Exercise requirements: Which lines of the listing below contain the word "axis"? Return them.

....

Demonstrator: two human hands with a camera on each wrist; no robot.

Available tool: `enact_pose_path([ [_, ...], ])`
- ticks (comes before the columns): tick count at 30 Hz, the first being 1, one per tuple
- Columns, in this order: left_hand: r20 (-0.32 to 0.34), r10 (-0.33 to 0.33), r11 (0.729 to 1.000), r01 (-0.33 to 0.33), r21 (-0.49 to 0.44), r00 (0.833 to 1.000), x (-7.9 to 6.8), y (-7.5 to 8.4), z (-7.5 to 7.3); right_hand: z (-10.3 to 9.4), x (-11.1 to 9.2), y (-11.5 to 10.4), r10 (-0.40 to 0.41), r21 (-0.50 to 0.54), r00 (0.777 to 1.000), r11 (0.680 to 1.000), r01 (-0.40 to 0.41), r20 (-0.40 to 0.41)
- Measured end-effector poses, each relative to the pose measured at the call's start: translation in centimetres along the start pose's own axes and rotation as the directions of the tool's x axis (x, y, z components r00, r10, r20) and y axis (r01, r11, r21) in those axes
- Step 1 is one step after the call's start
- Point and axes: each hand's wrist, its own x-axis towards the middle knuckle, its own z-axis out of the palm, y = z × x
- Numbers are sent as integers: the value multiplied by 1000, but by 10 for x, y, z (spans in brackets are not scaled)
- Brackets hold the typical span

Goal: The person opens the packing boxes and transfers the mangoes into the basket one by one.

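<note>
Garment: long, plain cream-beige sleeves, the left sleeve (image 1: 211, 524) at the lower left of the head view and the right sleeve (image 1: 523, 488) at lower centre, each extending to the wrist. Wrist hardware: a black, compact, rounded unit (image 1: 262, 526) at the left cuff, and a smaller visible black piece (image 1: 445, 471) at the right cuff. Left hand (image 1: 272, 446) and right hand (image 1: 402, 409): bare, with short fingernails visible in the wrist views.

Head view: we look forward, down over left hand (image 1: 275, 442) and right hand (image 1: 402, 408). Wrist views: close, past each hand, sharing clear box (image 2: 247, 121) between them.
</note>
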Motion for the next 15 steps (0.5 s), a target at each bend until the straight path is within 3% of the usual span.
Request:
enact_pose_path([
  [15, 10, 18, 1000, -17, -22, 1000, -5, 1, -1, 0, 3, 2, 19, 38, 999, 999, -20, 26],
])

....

Result for this task:
- Measured end-effector poses, each relative to the pose measured at the call's start: translation in centimetres along the start pose's own axes and rotation as the directions of the tool's x axis (x, y, z components r00, r10, r20) and y axis (r01, r11, r21) in those axes
- Point and axes: each hand's wrist, its own x-axis towards the middle knuckle, its own z-axis out of the palm, y = z × x

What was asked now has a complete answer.